Billionaire investor Warren Buffett says the United States’ economy is doing much better than how presidential candidates are portraying it on the campaign trail. Buffett says they are misleading Americans into believing that the next generation will be worse off than them financially.
“It’s an election year, and candidates can’t stop speaking about our country’s problems (which, of course, only they can solve)," Buffett, chairman of the board of Berkshire Hathaway Inc., wrote in his annual letter to the company's shareholders. “As a result of this negative drumbeat, many Americans now believe that their children will not live as well as they themselves do. That view is dead wrong: The babies being born in America today are the luckiest crop in history.”
Buffett, a Hillary Clinton supporter and one of the world's wealthiest men with an estimated net worth in excess of $60 billion, did not call out any of the presidential candidates by name in his letter.
On the campaign trail, Vermont independent Sen. Bernie Sanders and billionaire businessman Donald Trump have offered more scathing assessments of the country’s economy than most of their rivals.

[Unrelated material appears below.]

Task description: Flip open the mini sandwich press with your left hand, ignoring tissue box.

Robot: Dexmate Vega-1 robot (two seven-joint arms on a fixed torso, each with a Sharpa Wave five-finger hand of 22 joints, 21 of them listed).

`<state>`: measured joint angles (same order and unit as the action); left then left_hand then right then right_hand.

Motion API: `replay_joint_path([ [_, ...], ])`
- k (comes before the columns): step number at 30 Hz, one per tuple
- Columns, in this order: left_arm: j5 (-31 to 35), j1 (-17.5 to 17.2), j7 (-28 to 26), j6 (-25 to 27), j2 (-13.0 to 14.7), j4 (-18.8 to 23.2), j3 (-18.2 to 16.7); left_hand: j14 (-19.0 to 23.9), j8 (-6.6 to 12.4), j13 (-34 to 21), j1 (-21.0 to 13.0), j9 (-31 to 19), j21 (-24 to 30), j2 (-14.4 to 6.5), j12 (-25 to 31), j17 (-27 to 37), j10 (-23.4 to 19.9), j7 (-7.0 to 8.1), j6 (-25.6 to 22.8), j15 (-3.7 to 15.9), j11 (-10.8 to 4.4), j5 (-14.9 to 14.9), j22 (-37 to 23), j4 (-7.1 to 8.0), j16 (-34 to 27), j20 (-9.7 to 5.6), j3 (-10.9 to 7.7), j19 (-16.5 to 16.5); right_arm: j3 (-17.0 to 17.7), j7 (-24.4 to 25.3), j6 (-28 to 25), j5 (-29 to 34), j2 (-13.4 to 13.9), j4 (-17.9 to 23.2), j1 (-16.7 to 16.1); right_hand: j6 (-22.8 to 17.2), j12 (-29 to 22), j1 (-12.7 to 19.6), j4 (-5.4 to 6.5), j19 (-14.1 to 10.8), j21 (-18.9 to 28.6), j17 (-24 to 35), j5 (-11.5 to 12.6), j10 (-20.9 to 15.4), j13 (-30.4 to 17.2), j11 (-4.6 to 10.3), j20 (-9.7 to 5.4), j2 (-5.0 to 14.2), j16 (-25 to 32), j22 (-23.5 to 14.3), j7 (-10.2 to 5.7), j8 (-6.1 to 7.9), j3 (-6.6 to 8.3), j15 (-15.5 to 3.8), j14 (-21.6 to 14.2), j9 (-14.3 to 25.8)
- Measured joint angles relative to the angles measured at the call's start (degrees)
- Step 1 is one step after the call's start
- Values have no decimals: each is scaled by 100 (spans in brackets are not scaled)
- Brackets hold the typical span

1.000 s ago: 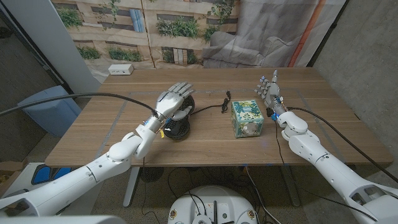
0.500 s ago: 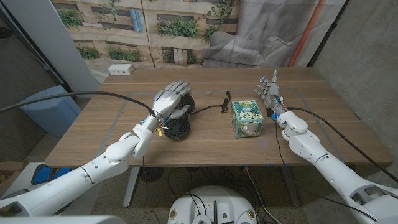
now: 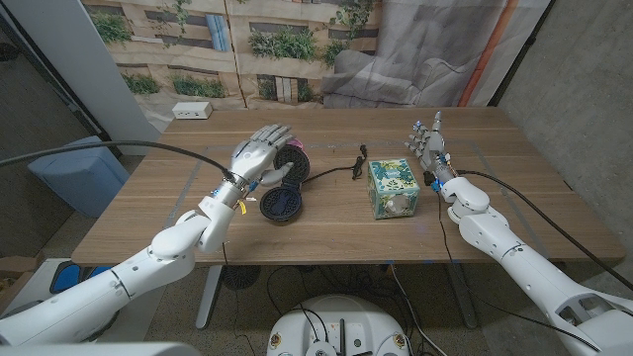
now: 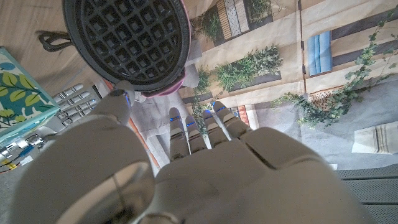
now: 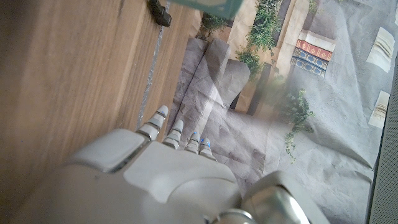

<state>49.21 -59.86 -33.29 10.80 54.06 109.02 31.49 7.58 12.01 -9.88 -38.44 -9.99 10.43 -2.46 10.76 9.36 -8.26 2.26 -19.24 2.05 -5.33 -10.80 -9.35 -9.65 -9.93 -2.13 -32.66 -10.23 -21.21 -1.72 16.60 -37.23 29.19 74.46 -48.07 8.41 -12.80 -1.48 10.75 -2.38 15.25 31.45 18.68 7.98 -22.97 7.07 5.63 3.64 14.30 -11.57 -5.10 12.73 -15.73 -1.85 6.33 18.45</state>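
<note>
The mini sandwich press stands open on the table's middle left. Its round black base [image 3: 280,205] lies face up, and its pink-rimmed lid [image 3: 294,160] is raised behind it. My left hand [image 3: 257,153] hovers just left of the lid, fingers spread and holding nothing. In the left wrist view the lid's black grid plate [image 4: 127,37] sits just past the fingertips of my left hand [image 4: 186,168]. My right hand [image 3: 430,146] stands upright over the right side of the table, fingers apart and empty; the right wrist view shows its back [image 5: 149,180].
A green floral tissue box [image 3: 392,187] stands right of the press, between my two hands. The press's black cable [image 3: 341,168] runs from the lid toward the box. A white power strip [image 3: 192,110] lies at the far left edge.
The lid has swung up and back, baring the base plate. My left hand has moved left, off the press. The right arm has not moved.
</note>
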Motion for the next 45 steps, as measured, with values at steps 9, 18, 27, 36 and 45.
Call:
replay_joint_path([
  [9, -525, -293, -17, -163, 133, 148, -446, 0, -44, 0, 90, 0, 0, -26, 0, 0, 0, 72, 73, 0, 0, 22, 0, 46, 0, 0, 110, 0, 0, 0, 1, 1, 0, -1, 0, 0, 0, 0, 0, 0, 0, 0, 0, 0, 0, 0, 0, 0, 0, 0, 0, 0, 0, 0, 0, 0],
  [18, -1531, -335, 98, -466, -86, -17, -790, 0, -88, 0, 177, 0, 0, -69, 0, 12, 0, 80, 125, 0, 0, 44, -14, 94, 0, 0, 157, 0, 0, 0, 2, 1, 1, -1, 0, 0, 0, 0, 0, 0, 0, 0, 0, 0, 0, 0, 0, 0, 0, 0, 0, 0, 0, 0, 0, 0],
  [27, -2452, -147, 333, -844, -417, -404, -968, -32, -116, 0, 340, 0, 0, -112, 0, 12, 13, 39, 166, 32, 13, 66, -13, 131, 0, -1, 242, 5, 0, 2, 2, 1, 1, 0, -2, 0, 0, 0, 0, 0, 0, 0, 0, 0, 0, 0, 0, 0, 0, 0, 0, 0, 0, 0, 0, 0],
  [36, -3384, 93, 583, -1334, -753, -924, -1045, -63, -133, 0, 521, 0, 0, -142, 0, 11, 44, 38, 249, 1, 44, 66, -13, 190, 0, 1, 349, 86, -1, 3, 3, 2, 1, 1, -3, 0, 0, 0, 0, 0, 0, 0, 0, 0, 0, 0, 0, 0, 0, 0, 0, 0, 0, 0, 0, 0],
  [45, -4026, 225, 720, -1680, -1019, -1344, -1081, -179, -165, 0, 805, 0, 0, -244, -40, 11, 85, 82, 475, 11, 85, 66, -13, 268, 0, -7, 507, 221, -1, 4, 4, 2, 1, 3, -6, 0, 0, 0, 0, 0, 0, 0, 0, 0, 0, 0, 0, 0, 0, 0, 0, 0, 0, 0, 0, 0],
])
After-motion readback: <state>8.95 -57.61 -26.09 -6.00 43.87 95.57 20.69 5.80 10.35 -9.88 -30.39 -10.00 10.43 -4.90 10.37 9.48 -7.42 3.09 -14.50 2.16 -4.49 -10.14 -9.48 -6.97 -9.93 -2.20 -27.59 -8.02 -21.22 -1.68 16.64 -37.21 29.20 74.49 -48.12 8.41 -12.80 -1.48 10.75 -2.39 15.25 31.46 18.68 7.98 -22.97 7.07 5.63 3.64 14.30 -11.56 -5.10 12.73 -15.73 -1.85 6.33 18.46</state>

Fueled by voters’ angst and dissatisfaction, both have argued over a system they have said to be rigged against the middle class, despite their key differences on who to blame and how to reform it.
The Sanders campaign has outlined his stance on income and wealth inequality, saying, "The reality is that since the mid-1980s there has been an enormous transfer of wealth from the middle class and the poor to the wealthiest people in this country ... That is unacceptable, and that has got to change."
On Trump's campaign site, he says, "$19 trillion of debt and growing is a crushing burden to leave young Americans."
According to a CNN/ORC poll last month, 57 percent of Americans say the country is doing poorly right now, and 56 percent said their children will be worse off financially then they are. A 2013 report by the University of California, Berkeley economist Emmanuel Saez found that the gap between the rich and poor is now at its highest level since 1928.
"Though the pie to be shared by the next generation will be far larger than today's, how it will be divided will remain fiercely contentious ... Clashes of that sort have forever been with us -- and will forever continue. Congress will be the battlefield; money and votes will be the weapons. Lobbying will remain a growth industry," Buffett writes. "For 240 years it's been a terrible mistake to bet against America, and now is no time to start."